■ To do ■
Print all of the data exactly.

^^^^

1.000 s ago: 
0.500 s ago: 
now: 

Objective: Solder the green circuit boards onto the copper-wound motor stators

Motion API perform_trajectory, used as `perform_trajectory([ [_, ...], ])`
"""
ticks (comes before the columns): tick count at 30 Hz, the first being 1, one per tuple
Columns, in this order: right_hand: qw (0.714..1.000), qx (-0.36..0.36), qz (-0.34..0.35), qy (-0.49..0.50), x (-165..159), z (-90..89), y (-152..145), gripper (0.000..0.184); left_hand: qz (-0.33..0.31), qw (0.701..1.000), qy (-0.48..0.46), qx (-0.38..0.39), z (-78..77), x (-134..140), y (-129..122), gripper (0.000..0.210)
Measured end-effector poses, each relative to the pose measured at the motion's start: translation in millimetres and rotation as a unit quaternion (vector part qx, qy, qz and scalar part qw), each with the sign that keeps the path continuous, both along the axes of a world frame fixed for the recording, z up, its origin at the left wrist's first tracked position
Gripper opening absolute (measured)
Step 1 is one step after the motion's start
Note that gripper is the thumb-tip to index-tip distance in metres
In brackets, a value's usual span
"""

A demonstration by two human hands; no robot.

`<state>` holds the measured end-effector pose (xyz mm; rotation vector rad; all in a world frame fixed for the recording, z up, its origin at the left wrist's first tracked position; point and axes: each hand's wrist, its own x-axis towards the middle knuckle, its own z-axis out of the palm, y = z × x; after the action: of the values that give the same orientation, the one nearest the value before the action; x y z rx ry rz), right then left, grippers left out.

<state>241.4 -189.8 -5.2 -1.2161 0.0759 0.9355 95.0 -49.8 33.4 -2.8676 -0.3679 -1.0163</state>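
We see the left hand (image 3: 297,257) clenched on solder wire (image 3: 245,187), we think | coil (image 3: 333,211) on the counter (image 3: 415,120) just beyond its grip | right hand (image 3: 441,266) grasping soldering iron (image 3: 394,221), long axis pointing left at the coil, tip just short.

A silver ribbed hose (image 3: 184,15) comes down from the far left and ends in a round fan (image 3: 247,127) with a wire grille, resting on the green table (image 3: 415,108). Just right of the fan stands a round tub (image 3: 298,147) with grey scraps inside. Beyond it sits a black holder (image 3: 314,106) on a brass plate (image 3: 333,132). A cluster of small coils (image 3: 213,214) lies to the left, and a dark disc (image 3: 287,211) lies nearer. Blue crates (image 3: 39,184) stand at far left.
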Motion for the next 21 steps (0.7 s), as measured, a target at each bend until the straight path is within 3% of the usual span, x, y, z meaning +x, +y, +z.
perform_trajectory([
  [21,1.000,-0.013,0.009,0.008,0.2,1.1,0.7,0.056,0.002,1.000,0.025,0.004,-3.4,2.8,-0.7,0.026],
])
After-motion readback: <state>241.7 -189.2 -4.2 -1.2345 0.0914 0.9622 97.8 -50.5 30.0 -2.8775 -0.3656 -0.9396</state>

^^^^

■ Solved problem ■
1.000 s ago: 
0.500 s ago: 
now: 

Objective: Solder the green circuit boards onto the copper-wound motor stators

Motion API perform_trajectory, used as `perform_trajectory([ [_, ...], ])`
"""
ticks (comes before the columns): tick count at 30 Hz, the first being 1, one per tuple
Columns, in this order: right_hand: qw (0.714..1.000), qx (-0.36..0.36), qz (-0.34..0.35), qy (-0.49..0.50), x (-165..159), z (-90..89), y (-152..145), gripper (0.000..0.184); left_hand: qz (-0.33..0.31), qw (0.701..1.000), qy (-0.48..0.46), qx (-0.38..0.39), z (-78..77), x (-134..140), y (-129..122), gripper (0.000..0.210)
Measured end-effector poses, each relative to the pose measured at the motion's start: translation in millimetres and rotation as a unit quaternion (vector part qx, qy, qz and scalar part qw), each with the sign that keeps the path continuous, both along the axes of a world frame fixed for the recording, z up, its origin at the left wrist's first tracked position
Gripper opening absolute (measured)
Step 1 is one step after the motion's start
Note that gripper is the thumb-tip to index-tip distance in metres
In brackets, a value's usual span
"""

A demonstration by two human hands; no robot.

`<state>` holds the measured end-effector pose (xyz mm; rotation vector rad; all in a world frame fixed for the recording, z up, its origin at the left wrist's first tracked position; point and axes: each hand's wrist, its own x-axis towards the middle knuckle, its own z-axis out of the palm, y = z × x; after the action: of the values that give the same orientation, the one nearest the value before the action; x y z rx ry rz), right then left, grippers left out.

<state>241.4 -189.8 -5.2 -1.2161 0.0759 0.9355 95.0 -49.8 33.4 -2.8676 -0.3679 -1.0163</state>
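We see the left hand (image 3: 297,257) clenched on solder wire (image 3: 245,187), we think | coil (image 3: 333,211) on the counter (image 3: 415,120) just beyond its grip | right hand (image 3: 441,266) grasping soldering iron (image 3: 394,221), long axis pointing left at the coil, tip just short.

A silver ribbed hose (image 3: 184,15) comes down from the far left and ends in a round fan (image 3: 247,127) with a wire grille, resting on the green table (image 3: 415,108). Just right of the fan stands a round tub (image 3: 298,147) with grey scraps inside. Beyond it sits a black holder (image 3: 314,106) on a brass plate (image 3: 333,132). A cluster of small coils (image 3: 213,214) lies to the left, and a dark disc (image 3: 287,211) lies nearer. Blue crates (image 3: 39,184) stand at far left.
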Motion for the next 21 steps (0.7 s), as measured, a target at each bend until the straight path is within 3% of the usual span, x, y, z meaning +x, +y, +z.
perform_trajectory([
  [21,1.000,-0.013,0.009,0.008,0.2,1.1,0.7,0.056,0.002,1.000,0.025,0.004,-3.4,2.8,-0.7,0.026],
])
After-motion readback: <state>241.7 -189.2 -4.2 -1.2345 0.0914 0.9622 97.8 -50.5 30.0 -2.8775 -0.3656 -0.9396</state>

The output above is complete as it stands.